Das daran anschließende neunte Kapitel über Kollektive und Kollaborationen untersucht, was die Vielen und ihre angebliche oder tatsächliche Weisheit im Internet so bewirken und was nicht. Werden die genialischen Leistungen des Einzelnen überflüssig, oder verderben viele Köche auch digitalen Brei? Daran knüpft das zehnte Kapitel über Politik mit Hilfe des Internets an, in dem es um Segen und Fluch der Digitalen Demokratie geht und darum, was das ist oder sein könnte. Wird durch Liquid Democracy, Piratenpartei und twitternde Politiker alles besser? Oder ist das nur Kommunikationskosmetik, und die parlamentarische, repräsentative Demokratie lässt sich auch durch das Netz so schnell nicht ändern? Es folgt ein Kapitel über den Handlungsrahmen der Politik, also über Regulierung. Wo und wie kann, darf, soll die Politik in das Internet eingreifen? Die Streitigkeiten darüber gehören zu den heftigsten, aber auch wirkungsvollsten Internet-Debatten. Wirkungsvoll insofern, als hier der öffentliche Diskurs messbare Folgen hat.

Das zwölfte Kapitel handelt vom Datenschutz. Ist die Privatsphäre längst weg, und wir haben uns nur noch nicht damit abgefunden? Oder kann entschlossenes Eingreifen des Gesetzgebers das Ruder noch herumreißen? Die Fronten verlaufen bei dieser Diskussion nicht entlang abgesteckter Lagergrenzen wie progressiv und konservativ, ahnungslos und hochinformiert, Feuilletonautoren und Techniker, sondern ganz woanders.

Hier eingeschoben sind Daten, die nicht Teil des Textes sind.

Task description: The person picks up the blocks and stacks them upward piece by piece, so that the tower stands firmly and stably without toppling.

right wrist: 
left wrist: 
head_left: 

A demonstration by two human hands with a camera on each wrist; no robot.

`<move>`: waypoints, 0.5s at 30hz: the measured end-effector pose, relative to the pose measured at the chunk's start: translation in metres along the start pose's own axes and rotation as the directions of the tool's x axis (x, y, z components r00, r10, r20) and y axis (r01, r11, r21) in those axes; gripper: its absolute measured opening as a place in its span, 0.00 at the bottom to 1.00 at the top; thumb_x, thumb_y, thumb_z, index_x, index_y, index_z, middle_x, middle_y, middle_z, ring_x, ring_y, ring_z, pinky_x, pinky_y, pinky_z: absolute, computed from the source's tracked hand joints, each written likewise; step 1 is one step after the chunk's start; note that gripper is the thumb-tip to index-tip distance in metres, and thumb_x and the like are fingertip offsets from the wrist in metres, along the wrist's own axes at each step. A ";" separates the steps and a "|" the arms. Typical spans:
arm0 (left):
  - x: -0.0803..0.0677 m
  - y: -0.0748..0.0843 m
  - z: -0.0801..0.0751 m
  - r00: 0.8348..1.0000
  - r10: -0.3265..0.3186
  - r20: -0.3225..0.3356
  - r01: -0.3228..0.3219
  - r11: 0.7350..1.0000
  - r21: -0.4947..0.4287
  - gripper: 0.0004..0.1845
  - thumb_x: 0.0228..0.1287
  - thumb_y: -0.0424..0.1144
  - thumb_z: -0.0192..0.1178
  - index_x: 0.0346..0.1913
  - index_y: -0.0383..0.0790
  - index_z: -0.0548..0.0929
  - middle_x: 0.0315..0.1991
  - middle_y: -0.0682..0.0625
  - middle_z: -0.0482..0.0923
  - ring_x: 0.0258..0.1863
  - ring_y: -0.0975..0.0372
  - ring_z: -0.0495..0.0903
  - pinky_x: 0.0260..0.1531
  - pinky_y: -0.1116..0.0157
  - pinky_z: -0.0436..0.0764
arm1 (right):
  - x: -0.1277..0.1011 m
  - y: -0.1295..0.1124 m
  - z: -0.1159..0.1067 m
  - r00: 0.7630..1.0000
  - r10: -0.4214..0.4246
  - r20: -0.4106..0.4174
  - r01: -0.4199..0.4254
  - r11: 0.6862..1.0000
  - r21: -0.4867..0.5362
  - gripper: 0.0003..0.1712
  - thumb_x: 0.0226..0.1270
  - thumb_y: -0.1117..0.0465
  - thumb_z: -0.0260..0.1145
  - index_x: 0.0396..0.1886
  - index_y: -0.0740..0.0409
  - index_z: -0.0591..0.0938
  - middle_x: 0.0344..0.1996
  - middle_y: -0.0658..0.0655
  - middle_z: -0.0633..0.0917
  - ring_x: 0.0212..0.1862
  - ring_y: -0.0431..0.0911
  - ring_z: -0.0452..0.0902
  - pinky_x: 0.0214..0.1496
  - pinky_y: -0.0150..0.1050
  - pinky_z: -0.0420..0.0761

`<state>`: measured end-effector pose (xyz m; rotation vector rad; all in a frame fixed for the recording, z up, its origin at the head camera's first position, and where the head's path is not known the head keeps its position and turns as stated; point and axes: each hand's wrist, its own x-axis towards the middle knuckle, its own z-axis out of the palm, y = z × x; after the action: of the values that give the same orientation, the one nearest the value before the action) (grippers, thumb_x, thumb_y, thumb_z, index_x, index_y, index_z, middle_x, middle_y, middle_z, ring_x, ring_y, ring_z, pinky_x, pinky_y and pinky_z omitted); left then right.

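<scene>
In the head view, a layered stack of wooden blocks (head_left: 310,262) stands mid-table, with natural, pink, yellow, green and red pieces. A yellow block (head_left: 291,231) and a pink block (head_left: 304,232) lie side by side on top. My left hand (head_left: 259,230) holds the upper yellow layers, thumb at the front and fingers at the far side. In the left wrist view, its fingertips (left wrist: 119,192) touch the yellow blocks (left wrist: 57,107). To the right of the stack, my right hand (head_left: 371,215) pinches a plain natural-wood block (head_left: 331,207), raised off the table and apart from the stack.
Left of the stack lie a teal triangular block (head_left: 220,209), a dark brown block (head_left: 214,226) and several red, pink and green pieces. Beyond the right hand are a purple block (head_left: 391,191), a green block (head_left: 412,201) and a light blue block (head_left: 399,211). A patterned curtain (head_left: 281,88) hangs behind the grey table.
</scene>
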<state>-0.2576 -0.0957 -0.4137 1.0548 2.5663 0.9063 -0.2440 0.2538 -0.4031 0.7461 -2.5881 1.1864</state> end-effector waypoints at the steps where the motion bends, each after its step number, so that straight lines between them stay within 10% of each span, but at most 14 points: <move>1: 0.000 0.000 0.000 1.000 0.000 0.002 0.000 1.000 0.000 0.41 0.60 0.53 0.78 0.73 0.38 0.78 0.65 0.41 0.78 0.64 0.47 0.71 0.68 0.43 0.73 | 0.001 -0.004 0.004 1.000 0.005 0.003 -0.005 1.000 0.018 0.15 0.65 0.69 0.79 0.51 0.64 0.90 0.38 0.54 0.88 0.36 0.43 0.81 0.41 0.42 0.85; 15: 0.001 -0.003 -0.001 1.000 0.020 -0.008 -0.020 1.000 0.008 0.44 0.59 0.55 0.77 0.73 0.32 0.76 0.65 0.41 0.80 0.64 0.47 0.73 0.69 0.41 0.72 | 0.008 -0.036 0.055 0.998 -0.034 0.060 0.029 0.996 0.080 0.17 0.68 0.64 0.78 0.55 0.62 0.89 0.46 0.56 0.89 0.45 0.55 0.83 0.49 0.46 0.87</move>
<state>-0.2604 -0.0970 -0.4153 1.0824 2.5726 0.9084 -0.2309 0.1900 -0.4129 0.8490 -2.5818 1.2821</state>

Nach dem Umgang mit persönlichen Daten im Netz geht es um den Umgang der Personen im Datennetz miteinander, im Kapitel über Soziales, Nähe und Entfremdung. Kommen wir durch das Netz einander näher, beginnt ein empathischeres Zeitalter, wie Jeremy Rifkin 2009 schrieb? Und wie verträgt sich das mit den Vereinsamungstheorien der achtziger und neunziger Jahre, die seit 2010 einen neuen Schub bekommen haben, obwohl oder weil die sozialen Medien unglaubliche Verbreitung erfuhren?

Die sozialen Medien, zu deren Grundfunktionen das Teilen von Inhalten gehört, bohren in einer schon lange schwärenden Diskussionswunde. Das Urheberrecht wurde ab 2011, nicht zufällig mit den ersten Parlamentseinzügen der Piratenpartei, Gegenstand noch heftigerer Auseinandersetzungen als bisher und ist Thema unseres vierzehnten Kapitels. Digitale Kopien machen ohne Qualitätsverlust aus einem Ding zwei. Die bisherigen Gesetzes- und Geschäftsmodelle sowie Moralvorstellungen wollen zu dieser neuen Situation nicht mehr so recht passen. Oder?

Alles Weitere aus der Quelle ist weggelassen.